ABCD (Action for Boston Community Development) is the largest anti-poverty organization in New England. They provide many different services to the community, including housing and youth services, fuel assistance, and workforce development. The ABCD Allston Brighton location focuses heavily on combating food insecurity, as the residents there are often in need.
A few years ago, some low-income residents of Boston were permanently living in temporary motels in Brighton. Family members would live together in one room with one refrigerator and one microwave. Without adequate food storage and a limited method of cooking food, the residents of the motels relied on nearby fast food chains. That is, until ABCD deployed the Mobile Food Pantry (MFP), the only one in the city. The MFP was developed to make fresh food available to those living in the motels, families who had been displaced and were now homeless. When the motels closed, and the residents the MFP was feeding dispersed, ABCD looked for ways to continue using a system already in place to help other communities dealing with food insecurity.
“The need in this community has been great,” says Yuliya Lantsman, the Neighborhood Client Services Coordinator at ABCD Allston Brighton. “The area immediately surrounding us has been a food desert for a long time. And, actually, it’s about to be again, because the grocery store that had stopped that just recently closed… it only opened a year ago. [Brighton] was a food desert before, and it is again, and it hasn’t even been a year.”

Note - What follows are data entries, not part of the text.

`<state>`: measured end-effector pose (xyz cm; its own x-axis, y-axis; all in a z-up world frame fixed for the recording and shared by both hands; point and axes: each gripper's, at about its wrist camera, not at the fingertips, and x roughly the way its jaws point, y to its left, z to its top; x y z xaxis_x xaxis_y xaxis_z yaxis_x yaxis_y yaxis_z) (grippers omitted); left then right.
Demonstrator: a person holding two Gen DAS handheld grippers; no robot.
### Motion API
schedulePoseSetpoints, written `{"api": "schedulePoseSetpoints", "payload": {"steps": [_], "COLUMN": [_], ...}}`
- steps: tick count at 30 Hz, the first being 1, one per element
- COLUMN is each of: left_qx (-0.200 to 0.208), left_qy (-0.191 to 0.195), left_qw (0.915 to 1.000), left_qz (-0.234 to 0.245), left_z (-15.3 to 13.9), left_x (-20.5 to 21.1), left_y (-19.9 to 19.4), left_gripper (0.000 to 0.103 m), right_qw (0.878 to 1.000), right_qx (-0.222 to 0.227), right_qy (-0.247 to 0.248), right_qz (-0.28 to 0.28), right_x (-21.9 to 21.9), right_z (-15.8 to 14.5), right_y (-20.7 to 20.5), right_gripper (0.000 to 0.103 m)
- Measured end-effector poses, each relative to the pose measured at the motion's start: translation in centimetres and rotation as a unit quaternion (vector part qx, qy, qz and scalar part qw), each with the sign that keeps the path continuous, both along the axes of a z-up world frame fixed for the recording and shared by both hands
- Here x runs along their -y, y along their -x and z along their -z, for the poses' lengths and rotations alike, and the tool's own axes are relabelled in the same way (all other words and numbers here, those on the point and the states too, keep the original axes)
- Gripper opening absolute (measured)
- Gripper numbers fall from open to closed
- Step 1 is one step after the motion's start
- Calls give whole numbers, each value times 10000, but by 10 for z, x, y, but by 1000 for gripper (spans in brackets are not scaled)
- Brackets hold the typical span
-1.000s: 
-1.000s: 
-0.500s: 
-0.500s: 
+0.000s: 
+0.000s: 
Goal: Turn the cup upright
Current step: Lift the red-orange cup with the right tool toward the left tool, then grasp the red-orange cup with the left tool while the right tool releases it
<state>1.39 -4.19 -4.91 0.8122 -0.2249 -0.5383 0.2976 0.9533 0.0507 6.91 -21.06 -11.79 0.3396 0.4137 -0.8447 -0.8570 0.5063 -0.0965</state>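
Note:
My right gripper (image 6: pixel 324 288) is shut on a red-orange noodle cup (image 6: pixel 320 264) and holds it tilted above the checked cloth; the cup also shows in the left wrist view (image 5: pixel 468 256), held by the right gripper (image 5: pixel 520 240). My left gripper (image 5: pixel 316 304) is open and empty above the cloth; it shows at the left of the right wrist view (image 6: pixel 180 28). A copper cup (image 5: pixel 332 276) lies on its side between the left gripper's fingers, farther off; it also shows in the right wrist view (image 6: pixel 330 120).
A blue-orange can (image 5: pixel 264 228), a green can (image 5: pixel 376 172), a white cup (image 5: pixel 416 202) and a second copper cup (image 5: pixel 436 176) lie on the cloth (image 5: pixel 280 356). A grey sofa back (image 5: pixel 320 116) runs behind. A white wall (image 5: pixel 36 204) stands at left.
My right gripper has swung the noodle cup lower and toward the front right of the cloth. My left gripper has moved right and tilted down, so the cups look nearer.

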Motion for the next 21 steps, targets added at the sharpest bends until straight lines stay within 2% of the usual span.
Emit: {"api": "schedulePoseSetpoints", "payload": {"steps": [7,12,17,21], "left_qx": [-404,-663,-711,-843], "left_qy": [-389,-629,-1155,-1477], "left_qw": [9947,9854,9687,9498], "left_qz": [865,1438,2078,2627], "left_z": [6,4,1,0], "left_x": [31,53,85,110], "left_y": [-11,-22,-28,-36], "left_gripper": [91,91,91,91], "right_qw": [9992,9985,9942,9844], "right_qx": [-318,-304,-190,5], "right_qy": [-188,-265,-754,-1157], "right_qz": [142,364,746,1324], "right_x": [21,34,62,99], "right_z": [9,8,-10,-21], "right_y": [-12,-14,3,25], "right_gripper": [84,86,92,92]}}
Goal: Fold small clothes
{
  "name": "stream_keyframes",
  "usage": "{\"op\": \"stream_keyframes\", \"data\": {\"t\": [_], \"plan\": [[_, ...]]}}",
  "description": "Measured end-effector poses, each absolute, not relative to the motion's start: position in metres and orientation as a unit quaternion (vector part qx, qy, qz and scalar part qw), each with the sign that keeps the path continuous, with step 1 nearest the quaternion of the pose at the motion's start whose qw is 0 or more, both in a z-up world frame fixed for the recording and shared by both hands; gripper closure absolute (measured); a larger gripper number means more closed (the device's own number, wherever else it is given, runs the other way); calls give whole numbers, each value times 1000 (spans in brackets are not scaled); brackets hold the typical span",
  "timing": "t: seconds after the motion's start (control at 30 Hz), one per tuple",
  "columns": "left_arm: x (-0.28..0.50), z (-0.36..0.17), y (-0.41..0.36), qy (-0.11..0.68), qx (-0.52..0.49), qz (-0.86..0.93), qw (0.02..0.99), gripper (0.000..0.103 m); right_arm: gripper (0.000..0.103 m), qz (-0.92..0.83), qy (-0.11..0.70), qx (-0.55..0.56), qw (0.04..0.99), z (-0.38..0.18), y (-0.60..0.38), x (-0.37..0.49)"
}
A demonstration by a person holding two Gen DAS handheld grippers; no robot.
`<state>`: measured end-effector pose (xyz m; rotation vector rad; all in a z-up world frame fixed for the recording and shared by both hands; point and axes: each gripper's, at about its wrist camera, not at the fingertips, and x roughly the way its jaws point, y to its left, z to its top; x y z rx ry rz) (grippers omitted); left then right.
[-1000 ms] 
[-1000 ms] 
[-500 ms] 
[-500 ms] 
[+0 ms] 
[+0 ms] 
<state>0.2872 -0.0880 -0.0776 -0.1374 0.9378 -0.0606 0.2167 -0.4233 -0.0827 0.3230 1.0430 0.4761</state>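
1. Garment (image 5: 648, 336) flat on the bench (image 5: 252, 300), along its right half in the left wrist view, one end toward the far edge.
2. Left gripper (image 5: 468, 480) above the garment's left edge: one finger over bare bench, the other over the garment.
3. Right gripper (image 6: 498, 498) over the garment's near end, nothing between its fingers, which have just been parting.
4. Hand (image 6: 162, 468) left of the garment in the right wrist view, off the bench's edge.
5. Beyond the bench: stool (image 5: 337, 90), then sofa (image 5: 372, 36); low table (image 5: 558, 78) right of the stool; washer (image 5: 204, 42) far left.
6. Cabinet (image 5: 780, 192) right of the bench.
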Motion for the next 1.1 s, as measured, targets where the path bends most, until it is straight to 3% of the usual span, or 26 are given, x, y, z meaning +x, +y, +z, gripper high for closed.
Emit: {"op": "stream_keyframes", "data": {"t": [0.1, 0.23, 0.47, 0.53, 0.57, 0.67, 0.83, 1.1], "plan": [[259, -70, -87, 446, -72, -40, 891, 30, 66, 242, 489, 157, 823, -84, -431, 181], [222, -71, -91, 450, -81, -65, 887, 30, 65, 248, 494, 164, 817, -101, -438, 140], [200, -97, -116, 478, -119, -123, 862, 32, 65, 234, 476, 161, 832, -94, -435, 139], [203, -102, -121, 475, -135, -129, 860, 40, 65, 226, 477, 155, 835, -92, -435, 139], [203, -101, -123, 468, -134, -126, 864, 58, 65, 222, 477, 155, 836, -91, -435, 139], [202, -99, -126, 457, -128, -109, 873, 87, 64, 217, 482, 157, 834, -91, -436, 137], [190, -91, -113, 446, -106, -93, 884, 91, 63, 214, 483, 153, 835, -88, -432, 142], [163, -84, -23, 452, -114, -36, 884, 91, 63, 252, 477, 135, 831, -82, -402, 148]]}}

The ABCD MFP now serves three neighborhoods: Brighton, Mattapan and Allston. The Brighton location serves about 60 families with food from the MFP once every 30 days, but the pantry is open five days a week. Most of the food is donated from the Greater Boston Food Bank, and includes canned fruits, vegetables, mayonnaise, peanut butter, meat and fish. They also get weekly deliveries of unsalable foods (damaged or day-old) from grocery stores and farmers markets, donated by Lovin’ Spoonfuls and Food 4 Free, two food-rescue organizations in Boston. These foods sit out on a communal table in the Allston Brighton office, and anyone who walks through the doors looking for food is welcome to take from the table, regardless of the 30-day rule.
ABCD Mattapan concentrates primarily on housing; they are a scattered site shelter, and the first step to helping displaced families find permanent residences. At first, the Mattapan site didn’t have any food to offer incoming families and new residents, but they do now. Charyn Perdomo, Scattered Site Program Manager at ABCD Mattapan, has been working there for 5 years. “I’m just really appreciative that we have food to give to the families when they first arrive to the shelter, because, honestly, they arrive with nothing. Two bags per person, and no food, and for us to be able to have a startup kit at least for them, a bag of cans and fresh produce for them to at least have that first meal, a warm meal, because some of them haven’t had a warm meal sometimes in years.”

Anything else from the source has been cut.